Há um alarme e um alarde geral!
No plano físico do planeta: furacões, tufões, enchentes, maremotos, erupções, terremotos, desastres e cataclismos em geral.
 No plano humano: guerras, revoluções, drogas, doenças promíscuas, sexo aviltado, agressões, assassinatos brutais individuais e coletivos, comércio de pessoas e de órgãos, corrupção de valores morais e intelectuais.
                                      Será o prenúncio do fim do mundo?!
Será que o Terceiro Milênio vai suportar, ou é nele mesmo que se cumprirá o final dos tempos, o Juízo final tão decantado?!

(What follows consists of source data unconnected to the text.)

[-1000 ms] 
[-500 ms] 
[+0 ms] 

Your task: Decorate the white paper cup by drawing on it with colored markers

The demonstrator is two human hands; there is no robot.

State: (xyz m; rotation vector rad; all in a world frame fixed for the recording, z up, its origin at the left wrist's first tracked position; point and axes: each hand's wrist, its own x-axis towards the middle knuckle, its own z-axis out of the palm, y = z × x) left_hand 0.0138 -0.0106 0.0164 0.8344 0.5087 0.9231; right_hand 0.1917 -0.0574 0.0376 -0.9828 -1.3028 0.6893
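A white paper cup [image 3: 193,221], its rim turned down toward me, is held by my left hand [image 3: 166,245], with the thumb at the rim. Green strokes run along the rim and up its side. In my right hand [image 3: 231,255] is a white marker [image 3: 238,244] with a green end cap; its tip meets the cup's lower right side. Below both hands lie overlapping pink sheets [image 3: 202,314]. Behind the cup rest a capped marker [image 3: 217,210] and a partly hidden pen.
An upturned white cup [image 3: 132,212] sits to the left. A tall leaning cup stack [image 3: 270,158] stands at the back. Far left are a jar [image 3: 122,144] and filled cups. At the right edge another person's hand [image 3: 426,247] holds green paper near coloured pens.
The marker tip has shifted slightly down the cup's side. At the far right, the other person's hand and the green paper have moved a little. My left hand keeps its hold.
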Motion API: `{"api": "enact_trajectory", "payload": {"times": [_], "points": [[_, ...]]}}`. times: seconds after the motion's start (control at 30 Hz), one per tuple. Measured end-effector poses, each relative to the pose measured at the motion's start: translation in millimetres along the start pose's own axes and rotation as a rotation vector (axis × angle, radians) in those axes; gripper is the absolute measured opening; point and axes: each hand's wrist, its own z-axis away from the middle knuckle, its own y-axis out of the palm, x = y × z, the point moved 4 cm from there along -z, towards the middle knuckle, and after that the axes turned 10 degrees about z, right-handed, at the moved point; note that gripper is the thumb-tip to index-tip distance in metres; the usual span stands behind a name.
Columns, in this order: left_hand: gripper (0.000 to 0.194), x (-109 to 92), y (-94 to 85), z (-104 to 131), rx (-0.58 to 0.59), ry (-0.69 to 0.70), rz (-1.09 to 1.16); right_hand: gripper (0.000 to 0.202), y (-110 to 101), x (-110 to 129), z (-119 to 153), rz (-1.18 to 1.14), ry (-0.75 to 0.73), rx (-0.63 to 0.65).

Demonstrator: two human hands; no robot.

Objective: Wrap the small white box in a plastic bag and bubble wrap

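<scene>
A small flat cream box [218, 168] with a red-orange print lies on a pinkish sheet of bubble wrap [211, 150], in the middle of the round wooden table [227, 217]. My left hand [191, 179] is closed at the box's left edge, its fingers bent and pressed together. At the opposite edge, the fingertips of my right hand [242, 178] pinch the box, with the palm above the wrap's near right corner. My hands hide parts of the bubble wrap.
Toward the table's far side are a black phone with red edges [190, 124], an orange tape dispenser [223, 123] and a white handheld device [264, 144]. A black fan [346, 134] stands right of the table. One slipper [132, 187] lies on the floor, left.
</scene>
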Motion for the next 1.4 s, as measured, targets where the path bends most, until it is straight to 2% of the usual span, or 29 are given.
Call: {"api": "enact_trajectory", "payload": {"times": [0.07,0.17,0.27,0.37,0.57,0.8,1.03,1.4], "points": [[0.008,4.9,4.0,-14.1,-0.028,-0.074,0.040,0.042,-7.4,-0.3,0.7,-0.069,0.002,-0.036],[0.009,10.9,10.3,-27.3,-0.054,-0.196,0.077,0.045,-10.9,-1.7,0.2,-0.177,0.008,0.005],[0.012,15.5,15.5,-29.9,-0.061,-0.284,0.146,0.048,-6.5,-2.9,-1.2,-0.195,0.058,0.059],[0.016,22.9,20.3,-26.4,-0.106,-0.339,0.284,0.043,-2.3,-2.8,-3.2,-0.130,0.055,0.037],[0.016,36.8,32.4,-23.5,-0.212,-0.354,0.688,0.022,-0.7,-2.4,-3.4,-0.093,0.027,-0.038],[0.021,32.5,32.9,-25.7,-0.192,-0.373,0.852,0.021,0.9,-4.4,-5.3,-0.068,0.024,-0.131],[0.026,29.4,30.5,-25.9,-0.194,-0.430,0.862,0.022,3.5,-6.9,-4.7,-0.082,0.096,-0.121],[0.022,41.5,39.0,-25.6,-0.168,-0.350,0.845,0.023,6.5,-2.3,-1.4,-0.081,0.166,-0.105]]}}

Em primeiro, é imperioso que se realce que por “terceiro milênio” nós entendemos apenas a contagem de uma época calendária. Com efeito, a contagem do tempo moderna é feita a partir do nascimento de Jesus, como verdadeiro marco de novos tempos. Entretanto, o calendário judaico, neste ano de 2014, está no ano 5.774, portanto, iniciando com o nascimento de Adão e, assim, com mais de 3.760 anos que o nosso calendário; diversamente, o calendário muçulmano está no ano 1.435, iniciando a contagem do tempo a partir da fuga do profeta Maomé (Hégira) de Meca para Medina, que ocorreu no ano 622 da nossa era cristã. Isso sem se falar nos calendários chinês e egípcio… cuja simples memória registra o primeiro algo como 4712 (sendo que ele data de 2637 a.C.!), e o segundo – que é o primeiro calendário (conhecido) da história da humanidade – tendo surgido por volta de 4.200 a.C., logo, com mais de 6.200 anos!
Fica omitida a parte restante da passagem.